Regarding the postpartum data (Table 1), we observed that BMI was also similar between groups, but the group that was not breastfeeding had a significantly greater weight gain during pregnancy [11.6 (5.5) vs. 8.1 (6.2) kg, p = 0.006]. Other anthropometric data (neck circumference and waist circumference) were similar between groups, as well as the frequency of women who were physically active and the total daily caloric intake in postpartum period. Women who were breastfeeding had significantly higher PRL levels [47.8 (29.6–88.2) vs. 20.0 (12.0–33.8) ng/dl, p< 0.001], lower TG [92.2 (62.2–120.8) vs. 122.4 (70.0–164.0) mg/dl, p = 0.006], lower fasting blood glucose [89.0 (8.0) vs. 93.9 (12.6) mg/dl, p = 0.036], and lower fasting insulin levels [10 (6.3–11.6) vs. 12.5 (7.7–17.0) µU/ml, p = 0.048] than women who were not breastfeeding.

The MIR were significantly lower in the group that was breastfeeding as shown in Figure 2: TG/HDL ratio [1.8 (1.1–2.2) vs. 2.4 (1.3–3.3) p = 0.020], TyG index [8.2 (8.0–8.6) vs. 8.5 (8.1–8.9), p = 0.006], and HOMA-IR [2.0 (1.3–2.7) vs. 2.6 (1.6–3.9), p = 0.025].

FIGURE 2

Figure 2 Comparison between glucose levels and markers of insulin resistance (MIR) between breastfeeding and non=breastfeeding women (0 = not breastfeeding; 1= breastfeeding. (A) fasting blood glucose and breastfeeding; (B) fasting serum insulin and breastfeeding; (C) HOMA-IR and breastfeeding; (D) TyG index and breastfeeding; (E) TG/HDL index and breastfeeding.

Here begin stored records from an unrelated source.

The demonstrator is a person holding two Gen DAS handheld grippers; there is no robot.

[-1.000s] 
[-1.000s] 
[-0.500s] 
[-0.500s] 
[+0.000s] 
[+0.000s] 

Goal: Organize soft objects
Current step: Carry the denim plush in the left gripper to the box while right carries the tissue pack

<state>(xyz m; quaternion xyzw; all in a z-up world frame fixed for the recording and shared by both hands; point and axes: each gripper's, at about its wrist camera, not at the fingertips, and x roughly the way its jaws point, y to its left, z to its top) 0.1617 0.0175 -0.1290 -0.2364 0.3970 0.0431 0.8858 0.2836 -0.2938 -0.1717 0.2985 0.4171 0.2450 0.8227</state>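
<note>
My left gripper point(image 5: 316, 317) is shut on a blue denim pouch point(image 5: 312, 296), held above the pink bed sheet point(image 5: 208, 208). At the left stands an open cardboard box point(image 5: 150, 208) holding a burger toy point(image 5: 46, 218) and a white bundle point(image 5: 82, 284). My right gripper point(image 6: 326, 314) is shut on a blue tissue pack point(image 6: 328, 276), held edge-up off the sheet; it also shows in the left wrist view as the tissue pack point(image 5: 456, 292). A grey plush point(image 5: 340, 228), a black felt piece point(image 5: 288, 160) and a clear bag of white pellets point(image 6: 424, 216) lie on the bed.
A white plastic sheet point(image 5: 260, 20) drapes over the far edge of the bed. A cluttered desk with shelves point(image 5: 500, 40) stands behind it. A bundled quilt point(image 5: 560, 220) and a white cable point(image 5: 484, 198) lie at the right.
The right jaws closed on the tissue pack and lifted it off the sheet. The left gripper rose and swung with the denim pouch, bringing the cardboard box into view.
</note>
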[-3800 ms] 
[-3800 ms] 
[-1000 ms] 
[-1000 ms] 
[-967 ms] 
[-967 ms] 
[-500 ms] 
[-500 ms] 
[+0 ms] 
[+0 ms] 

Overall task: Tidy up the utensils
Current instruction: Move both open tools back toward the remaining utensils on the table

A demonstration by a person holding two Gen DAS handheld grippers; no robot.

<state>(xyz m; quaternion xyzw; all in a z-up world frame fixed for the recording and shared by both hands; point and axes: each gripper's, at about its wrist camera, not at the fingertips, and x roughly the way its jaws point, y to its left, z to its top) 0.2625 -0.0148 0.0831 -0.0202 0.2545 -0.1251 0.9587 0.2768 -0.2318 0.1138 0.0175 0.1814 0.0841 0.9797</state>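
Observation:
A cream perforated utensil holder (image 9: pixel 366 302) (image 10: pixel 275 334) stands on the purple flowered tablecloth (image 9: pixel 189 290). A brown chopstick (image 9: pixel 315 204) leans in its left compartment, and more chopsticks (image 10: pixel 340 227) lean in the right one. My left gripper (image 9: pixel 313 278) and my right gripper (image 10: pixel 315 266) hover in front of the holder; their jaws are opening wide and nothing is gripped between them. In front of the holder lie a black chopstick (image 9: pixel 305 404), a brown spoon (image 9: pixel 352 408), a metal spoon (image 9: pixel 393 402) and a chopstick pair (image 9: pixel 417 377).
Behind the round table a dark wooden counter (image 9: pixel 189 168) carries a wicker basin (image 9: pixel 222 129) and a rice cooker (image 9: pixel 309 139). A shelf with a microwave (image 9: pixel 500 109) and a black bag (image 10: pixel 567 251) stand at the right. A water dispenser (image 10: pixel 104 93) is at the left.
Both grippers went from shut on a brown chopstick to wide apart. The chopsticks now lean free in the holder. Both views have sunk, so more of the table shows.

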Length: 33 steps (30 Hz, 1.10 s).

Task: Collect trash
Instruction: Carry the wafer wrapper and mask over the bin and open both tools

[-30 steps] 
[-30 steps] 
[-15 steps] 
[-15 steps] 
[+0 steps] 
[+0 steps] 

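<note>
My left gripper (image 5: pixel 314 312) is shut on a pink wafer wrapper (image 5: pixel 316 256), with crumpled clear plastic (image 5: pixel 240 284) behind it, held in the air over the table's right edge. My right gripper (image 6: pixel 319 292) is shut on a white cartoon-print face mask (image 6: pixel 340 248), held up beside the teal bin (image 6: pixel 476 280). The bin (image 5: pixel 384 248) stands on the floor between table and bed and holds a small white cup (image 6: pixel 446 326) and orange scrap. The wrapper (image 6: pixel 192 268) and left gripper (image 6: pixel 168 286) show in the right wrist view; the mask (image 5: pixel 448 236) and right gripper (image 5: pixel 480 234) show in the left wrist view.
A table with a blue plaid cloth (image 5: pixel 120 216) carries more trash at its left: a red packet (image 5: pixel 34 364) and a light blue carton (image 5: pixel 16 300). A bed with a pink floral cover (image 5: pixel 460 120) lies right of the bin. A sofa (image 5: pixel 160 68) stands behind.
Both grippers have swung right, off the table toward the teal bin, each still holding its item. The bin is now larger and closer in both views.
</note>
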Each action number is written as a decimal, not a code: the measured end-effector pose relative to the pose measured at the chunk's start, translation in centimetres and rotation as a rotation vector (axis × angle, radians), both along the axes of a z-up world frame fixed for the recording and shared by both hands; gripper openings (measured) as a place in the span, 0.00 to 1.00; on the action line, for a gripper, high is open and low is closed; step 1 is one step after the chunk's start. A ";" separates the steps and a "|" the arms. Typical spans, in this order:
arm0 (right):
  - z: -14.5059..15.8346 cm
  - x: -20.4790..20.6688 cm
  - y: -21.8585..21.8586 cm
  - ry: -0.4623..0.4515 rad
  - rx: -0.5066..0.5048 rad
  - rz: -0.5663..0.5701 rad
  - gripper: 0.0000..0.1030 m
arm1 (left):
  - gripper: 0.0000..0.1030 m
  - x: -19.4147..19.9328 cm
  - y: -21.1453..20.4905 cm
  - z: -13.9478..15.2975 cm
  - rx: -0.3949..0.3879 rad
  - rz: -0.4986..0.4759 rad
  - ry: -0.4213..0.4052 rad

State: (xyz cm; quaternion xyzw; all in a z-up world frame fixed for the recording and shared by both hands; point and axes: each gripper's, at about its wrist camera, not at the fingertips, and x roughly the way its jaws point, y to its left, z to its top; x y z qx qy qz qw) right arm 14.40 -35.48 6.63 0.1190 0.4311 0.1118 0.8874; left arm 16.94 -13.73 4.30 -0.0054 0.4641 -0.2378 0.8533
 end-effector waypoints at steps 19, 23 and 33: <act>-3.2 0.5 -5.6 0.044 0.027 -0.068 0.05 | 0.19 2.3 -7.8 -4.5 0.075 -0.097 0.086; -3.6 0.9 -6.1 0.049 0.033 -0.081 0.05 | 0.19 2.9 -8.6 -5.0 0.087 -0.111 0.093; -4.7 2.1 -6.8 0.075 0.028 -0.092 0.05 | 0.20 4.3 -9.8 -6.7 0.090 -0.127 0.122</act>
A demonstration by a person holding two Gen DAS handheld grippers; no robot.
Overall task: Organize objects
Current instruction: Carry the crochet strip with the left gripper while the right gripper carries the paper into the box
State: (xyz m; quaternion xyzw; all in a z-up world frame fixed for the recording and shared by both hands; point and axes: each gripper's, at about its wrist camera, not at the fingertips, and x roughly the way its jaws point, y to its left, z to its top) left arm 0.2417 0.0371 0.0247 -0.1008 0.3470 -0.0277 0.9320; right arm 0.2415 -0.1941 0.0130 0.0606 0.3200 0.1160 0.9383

Linear regression analysis was performed to evaluate the association of breastfeeding with MIR and glucose levels (Table 2). The Crude model (without adjustments) shows that fasting blood glucose, fasting serum insulin, HOMA-IR, TyG index, and TG/HDL ratio were inversely associated with breastfeeding. When we adjusted the model for the parameters indicated by the DAG model (parity, scholarity, pre-gestational BMI, GDM, type of delivery, weight gain during pregnancy, and neonatal birth weight), a statistically significant and inverse association was still observed between breastfeeding and fasting serum glucose [−6.37 (−10.91 to −1.83), p = 0.006], HOMA-IR [−0.27 (−0.51 to −0.04), p = 0.024], TyG index [−0.04 (−0.06 to −0.02), p = 0.001], and TG/HDL ratio [−0.25 (−0.48 to −0.01), p = 0.038]. We also analyzed the association between breastfeeding and HOMA-β, but no significant correlation was found (data not shown).

TABLE 2

Table 2 Linear regression analysis considering MIR variables as dependent variables and breastfeeding as the main independent variable of interest.

PRL levels were inversely associated with glucose metabolism and MIR as presented in Table S1 in the Supplementary Material. Statistically significant and inverse correlations between PRL levels and TyG index (−0.266, p = 0.028) and between PRL levels and TG/HDL ratio were observed (−0.243, p = 0.018), while the correlation with HOMA-IR was borderline (p = 0.091).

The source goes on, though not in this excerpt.